I do not want to remember her lying down, lifeless, on her last resting place. I want to remember her smiling. Intently listening to everything I was saying while I was telling her about the latest chismis in our batch. Slapping my arm when I say something offensive. Leaning her head back and with her eyes closed as she laughs whole-heartedly at my joke. When she laughed, Cla laughed. She also never held back. This is probably what I will miss most about her. Her genuine laughter.
And that husband of hers. Wow. I could never truly imagine someone so in love with another human being than when I saw how Otet took care of Clarice. He was by her side literally and figuratively. I salute this man for making the last few months of Clarice full of love and affection and as easy and painless as possible. She was his queen. And did he shower her with love and care only reserved for royalty. Otet, I salute you. You were a good partner. You, Raj, Cris, Gelene and everyone always by Cla's side. You guys are one hell of a troop. I'd take you guys in any war.

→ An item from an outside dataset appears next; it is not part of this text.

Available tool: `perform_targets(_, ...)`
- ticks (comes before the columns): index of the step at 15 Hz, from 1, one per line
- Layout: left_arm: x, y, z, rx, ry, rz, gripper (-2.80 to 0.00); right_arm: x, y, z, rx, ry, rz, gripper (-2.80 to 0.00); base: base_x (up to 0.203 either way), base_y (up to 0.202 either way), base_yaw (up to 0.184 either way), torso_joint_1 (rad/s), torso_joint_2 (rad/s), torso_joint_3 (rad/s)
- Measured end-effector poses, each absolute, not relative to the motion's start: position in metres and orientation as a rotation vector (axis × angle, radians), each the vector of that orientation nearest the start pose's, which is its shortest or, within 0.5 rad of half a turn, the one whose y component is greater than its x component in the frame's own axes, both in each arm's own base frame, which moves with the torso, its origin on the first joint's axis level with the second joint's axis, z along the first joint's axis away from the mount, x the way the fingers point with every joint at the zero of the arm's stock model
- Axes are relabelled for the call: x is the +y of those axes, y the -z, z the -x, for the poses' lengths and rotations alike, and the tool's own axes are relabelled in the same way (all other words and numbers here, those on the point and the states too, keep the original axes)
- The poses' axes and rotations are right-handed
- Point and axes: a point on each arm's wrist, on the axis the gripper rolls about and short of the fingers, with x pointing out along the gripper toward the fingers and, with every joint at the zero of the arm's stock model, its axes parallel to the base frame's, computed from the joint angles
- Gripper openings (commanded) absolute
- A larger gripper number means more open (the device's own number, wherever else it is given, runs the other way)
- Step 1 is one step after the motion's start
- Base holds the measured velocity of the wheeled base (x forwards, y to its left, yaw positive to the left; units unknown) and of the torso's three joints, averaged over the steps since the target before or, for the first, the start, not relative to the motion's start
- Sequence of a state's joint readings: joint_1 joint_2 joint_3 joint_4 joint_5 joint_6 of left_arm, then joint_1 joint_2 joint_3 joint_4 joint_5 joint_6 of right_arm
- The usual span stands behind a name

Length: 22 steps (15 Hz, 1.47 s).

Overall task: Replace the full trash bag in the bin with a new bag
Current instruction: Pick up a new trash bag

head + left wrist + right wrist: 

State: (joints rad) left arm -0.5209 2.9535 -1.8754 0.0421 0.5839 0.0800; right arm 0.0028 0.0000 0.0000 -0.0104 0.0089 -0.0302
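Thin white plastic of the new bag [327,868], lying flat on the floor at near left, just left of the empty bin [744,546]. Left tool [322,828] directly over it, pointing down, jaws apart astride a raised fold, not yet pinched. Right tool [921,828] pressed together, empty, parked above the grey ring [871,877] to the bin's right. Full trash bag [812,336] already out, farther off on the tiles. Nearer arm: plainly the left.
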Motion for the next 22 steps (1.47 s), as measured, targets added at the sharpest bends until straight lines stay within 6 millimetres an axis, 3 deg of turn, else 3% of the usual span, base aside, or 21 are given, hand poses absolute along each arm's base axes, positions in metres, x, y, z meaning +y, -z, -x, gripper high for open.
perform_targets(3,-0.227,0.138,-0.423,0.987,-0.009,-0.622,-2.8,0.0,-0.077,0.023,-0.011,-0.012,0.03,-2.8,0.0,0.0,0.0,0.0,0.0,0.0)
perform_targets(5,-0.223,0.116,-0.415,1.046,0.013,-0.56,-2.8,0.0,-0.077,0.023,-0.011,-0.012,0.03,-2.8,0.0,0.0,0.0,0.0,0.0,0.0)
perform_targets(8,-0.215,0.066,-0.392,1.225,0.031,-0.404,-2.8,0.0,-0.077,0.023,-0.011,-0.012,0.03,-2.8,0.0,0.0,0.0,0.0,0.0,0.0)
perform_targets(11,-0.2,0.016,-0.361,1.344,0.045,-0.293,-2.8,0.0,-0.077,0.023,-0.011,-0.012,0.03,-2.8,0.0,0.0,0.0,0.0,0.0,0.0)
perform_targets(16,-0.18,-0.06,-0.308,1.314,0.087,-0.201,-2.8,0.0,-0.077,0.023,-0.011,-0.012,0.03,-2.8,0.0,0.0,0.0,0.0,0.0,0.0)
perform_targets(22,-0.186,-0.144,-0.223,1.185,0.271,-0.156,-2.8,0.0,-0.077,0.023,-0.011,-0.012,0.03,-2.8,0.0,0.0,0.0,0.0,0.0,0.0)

37 short years, you say? Not at all. She lived life to the fullest. I'm sure she'd take 37 full years than 70 years of loneliness and emptiness. She touched a lot of people. She opened her heart to many. For me, that was still a full life. That was how many years God gave her and she did okay. She did better than okay. She did it.
Thank you, Cla.
For all the laughter, the food, the tears, the hugs, the wines, the smiles, the scoldings, the reminders, the love, the beers, the stories, the advices, the gifts and for your time spent with us.
This one will definitely sting for a long time but that was how Clarice was. She wanted us to feel something. To care. To love. And boy did she care and did she love.
Rest in peace, our friend. We will miss you deeply.